- **Exercise description**
A single number is the whole answer: the tally of lines in the data below that include the word "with".

- **Dataset excerpt**
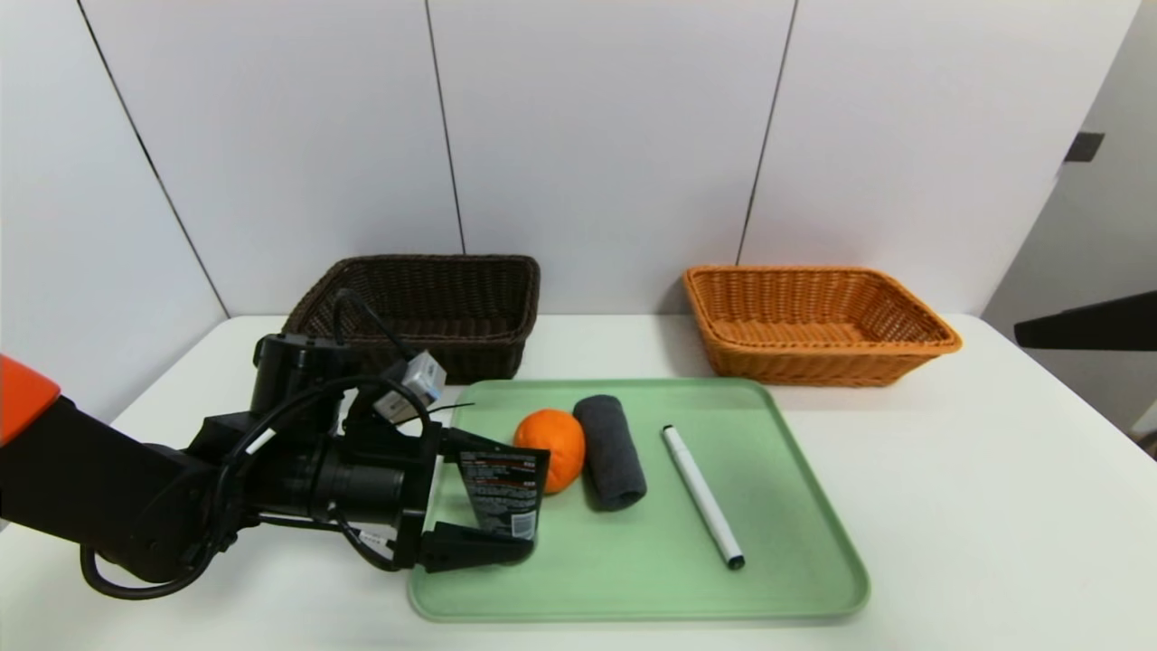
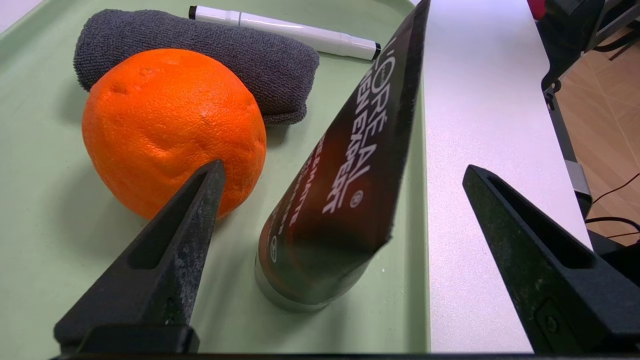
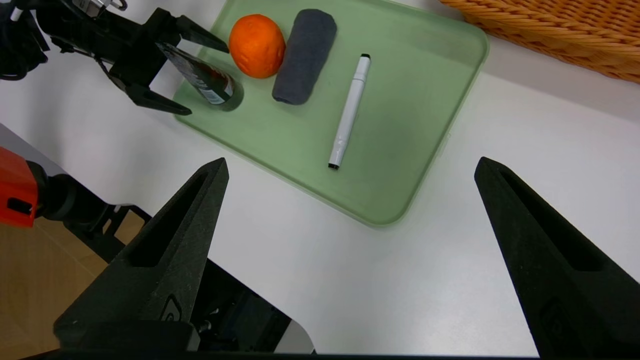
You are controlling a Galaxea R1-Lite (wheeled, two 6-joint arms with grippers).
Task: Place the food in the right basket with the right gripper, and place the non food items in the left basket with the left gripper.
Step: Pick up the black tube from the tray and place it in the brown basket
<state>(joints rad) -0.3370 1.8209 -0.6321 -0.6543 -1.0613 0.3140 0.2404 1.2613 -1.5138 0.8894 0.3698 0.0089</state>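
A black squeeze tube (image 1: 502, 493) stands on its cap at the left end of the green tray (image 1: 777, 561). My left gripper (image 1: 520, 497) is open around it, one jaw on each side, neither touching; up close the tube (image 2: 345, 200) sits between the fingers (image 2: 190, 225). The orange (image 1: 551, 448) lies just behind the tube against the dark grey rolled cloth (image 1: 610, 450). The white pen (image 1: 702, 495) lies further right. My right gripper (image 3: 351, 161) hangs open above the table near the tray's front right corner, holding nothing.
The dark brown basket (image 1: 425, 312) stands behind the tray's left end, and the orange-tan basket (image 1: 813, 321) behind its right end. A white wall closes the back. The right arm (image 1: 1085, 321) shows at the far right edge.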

- **Solution to this exercise**
2